Task to complete: From the line with "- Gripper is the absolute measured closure" to the line with "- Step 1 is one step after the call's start", retype every line exactly, including those two, and leave out the rest of the data below.

Data entries:

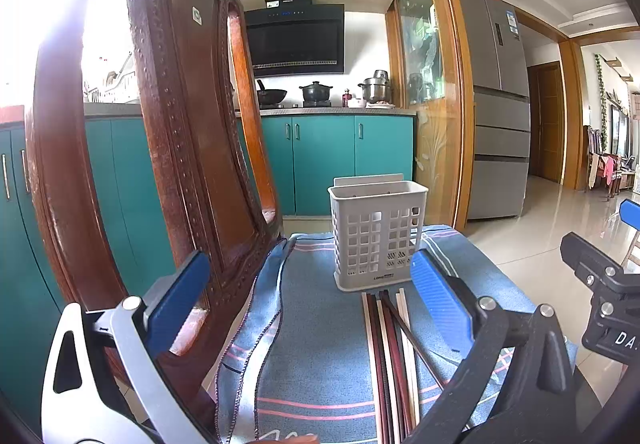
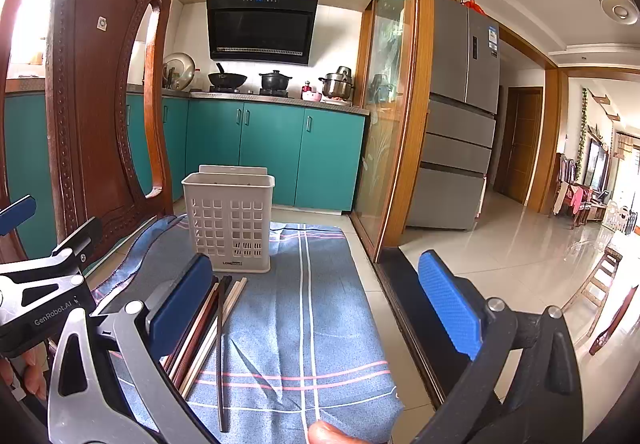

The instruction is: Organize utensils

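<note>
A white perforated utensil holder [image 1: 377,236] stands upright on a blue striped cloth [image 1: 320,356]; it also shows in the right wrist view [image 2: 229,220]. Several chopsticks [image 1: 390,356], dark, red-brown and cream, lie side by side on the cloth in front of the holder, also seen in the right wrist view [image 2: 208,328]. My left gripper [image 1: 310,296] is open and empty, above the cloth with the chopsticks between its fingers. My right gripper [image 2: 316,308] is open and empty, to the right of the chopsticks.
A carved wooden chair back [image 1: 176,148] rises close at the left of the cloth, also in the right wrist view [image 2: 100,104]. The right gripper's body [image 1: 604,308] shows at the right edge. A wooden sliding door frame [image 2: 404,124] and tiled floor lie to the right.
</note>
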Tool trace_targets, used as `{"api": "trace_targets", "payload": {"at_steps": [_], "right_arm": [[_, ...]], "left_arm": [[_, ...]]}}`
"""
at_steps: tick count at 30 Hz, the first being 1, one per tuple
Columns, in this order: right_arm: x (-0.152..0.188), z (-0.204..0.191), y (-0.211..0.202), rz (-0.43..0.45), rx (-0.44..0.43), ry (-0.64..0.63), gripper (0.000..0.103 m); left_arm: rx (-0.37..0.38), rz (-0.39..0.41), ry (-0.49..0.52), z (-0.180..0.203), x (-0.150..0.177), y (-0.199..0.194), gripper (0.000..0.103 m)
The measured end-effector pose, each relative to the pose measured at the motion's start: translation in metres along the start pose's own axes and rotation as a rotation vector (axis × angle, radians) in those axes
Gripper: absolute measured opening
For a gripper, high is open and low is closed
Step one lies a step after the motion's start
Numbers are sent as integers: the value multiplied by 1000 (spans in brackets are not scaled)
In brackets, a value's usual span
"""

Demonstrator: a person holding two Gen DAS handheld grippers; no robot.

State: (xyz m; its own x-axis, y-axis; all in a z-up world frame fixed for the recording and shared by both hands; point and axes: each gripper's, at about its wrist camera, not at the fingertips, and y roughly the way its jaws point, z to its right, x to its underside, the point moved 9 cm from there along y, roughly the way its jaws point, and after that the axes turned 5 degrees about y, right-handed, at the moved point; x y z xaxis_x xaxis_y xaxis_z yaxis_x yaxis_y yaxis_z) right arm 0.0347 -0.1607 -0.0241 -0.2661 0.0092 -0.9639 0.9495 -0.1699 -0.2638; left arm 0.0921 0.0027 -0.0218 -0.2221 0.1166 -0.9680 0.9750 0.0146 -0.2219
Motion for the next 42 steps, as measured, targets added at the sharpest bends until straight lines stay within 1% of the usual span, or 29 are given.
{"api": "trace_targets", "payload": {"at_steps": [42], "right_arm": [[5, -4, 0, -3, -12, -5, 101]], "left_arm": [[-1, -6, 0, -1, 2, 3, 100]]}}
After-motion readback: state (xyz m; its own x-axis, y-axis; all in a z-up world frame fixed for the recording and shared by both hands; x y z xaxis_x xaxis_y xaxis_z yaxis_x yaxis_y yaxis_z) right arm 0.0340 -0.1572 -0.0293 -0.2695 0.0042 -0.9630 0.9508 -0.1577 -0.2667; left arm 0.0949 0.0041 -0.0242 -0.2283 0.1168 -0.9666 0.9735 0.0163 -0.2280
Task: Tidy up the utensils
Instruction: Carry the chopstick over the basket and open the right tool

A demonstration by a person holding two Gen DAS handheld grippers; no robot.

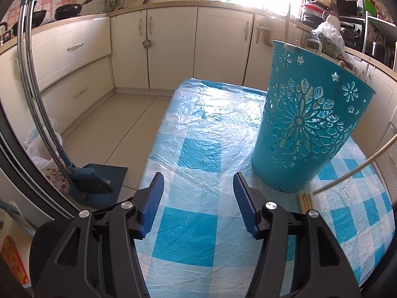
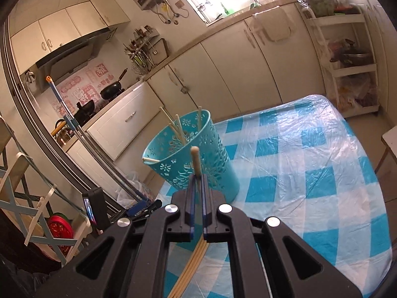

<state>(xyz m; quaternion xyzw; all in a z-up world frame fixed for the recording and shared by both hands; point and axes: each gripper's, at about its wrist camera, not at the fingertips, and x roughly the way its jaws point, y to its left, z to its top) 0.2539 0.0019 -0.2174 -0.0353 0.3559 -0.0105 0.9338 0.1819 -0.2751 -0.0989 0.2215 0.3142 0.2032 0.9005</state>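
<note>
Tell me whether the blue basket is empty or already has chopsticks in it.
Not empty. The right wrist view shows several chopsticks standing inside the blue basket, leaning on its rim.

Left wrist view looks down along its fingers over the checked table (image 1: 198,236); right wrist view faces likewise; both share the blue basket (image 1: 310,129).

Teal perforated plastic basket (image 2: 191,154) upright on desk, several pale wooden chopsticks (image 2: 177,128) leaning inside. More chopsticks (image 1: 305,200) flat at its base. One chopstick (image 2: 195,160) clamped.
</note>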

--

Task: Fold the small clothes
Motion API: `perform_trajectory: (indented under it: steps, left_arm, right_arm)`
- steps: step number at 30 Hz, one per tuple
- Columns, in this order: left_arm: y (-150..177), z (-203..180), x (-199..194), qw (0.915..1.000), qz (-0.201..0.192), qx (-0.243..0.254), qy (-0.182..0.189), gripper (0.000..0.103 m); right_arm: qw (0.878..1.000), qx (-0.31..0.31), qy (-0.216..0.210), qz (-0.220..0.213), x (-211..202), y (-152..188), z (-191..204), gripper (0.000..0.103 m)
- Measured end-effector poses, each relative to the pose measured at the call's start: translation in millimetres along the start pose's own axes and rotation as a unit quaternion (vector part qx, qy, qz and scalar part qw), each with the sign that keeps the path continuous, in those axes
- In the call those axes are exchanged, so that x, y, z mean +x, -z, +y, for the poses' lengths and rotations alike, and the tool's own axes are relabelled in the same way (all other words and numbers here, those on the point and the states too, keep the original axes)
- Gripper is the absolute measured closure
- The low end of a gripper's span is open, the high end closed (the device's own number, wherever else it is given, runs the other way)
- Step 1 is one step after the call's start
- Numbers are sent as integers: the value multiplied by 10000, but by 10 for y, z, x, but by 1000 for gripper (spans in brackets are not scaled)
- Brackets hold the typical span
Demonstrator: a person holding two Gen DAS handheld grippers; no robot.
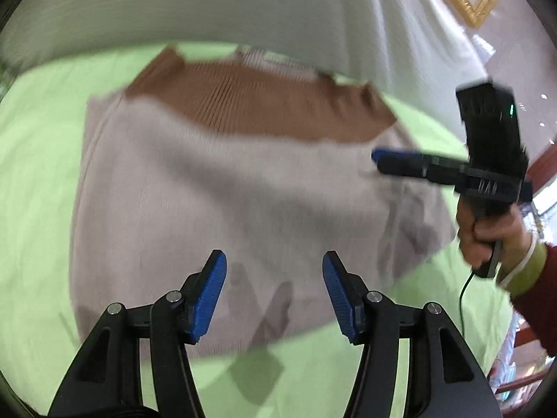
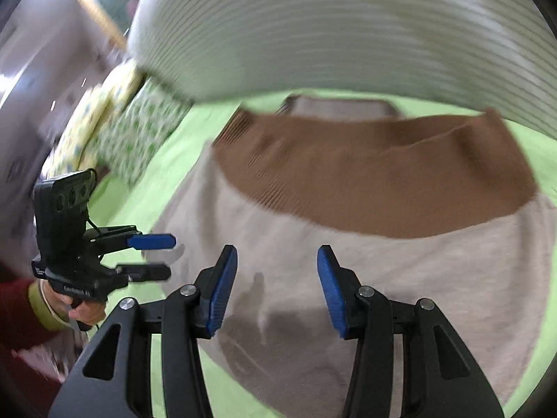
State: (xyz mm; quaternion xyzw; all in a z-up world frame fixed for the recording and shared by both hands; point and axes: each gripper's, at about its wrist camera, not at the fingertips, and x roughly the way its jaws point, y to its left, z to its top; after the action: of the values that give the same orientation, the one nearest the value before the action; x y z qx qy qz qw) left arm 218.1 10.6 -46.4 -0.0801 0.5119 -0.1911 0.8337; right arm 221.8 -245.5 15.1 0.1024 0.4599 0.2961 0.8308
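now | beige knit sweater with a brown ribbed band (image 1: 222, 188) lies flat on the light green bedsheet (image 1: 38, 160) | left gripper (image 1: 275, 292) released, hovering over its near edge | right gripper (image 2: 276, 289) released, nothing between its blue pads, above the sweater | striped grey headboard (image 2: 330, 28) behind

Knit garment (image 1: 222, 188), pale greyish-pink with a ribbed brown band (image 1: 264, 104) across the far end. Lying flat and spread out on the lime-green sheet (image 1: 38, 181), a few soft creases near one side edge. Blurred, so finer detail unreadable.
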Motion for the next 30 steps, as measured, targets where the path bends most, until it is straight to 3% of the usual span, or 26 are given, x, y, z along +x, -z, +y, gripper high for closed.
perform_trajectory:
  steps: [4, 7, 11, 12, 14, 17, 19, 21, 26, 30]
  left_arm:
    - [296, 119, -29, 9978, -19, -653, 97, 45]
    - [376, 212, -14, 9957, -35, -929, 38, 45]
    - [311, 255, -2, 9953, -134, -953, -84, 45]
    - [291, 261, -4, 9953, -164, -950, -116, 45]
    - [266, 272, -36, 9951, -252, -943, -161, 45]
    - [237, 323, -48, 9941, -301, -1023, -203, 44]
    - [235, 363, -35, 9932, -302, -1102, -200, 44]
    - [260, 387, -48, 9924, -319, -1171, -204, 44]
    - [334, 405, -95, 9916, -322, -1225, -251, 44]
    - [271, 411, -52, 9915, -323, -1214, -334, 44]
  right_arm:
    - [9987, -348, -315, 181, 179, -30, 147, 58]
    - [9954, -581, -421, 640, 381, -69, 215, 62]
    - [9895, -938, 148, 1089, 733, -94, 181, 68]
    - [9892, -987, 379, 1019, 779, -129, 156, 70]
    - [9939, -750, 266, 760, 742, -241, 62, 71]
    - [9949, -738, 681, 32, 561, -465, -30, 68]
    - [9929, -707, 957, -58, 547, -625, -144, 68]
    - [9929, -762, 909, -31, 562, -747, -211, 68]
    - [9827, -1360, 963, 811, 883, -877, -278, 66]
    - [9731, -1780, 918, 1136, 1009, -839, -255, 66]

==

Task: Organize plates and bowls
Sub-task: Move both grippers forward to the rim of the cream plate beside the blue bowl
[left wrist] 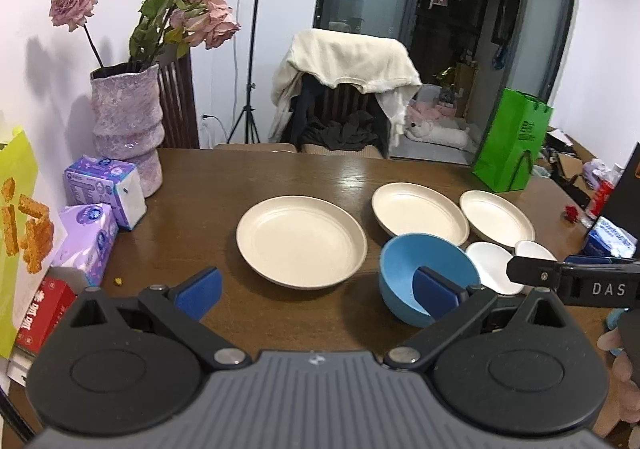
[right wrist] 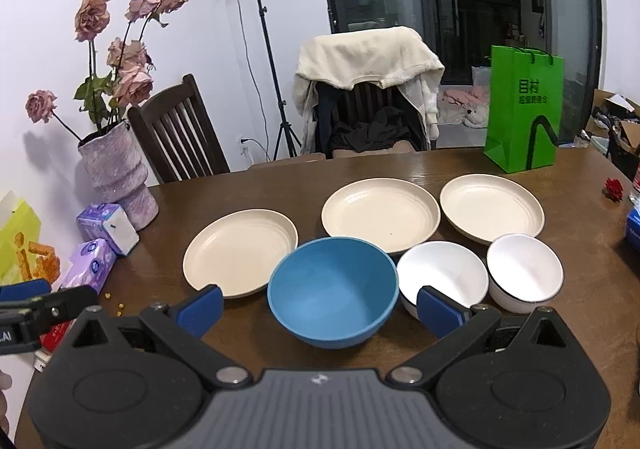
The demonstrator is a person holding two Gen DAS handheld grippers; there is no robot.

Exercise solution:
- Gripper is the absolute measured closure
- The low end of a gripper's span is open, the high end closed (the device's own number, wherever else it is given, runs the other way)
- Step 1 is one step after the call's start

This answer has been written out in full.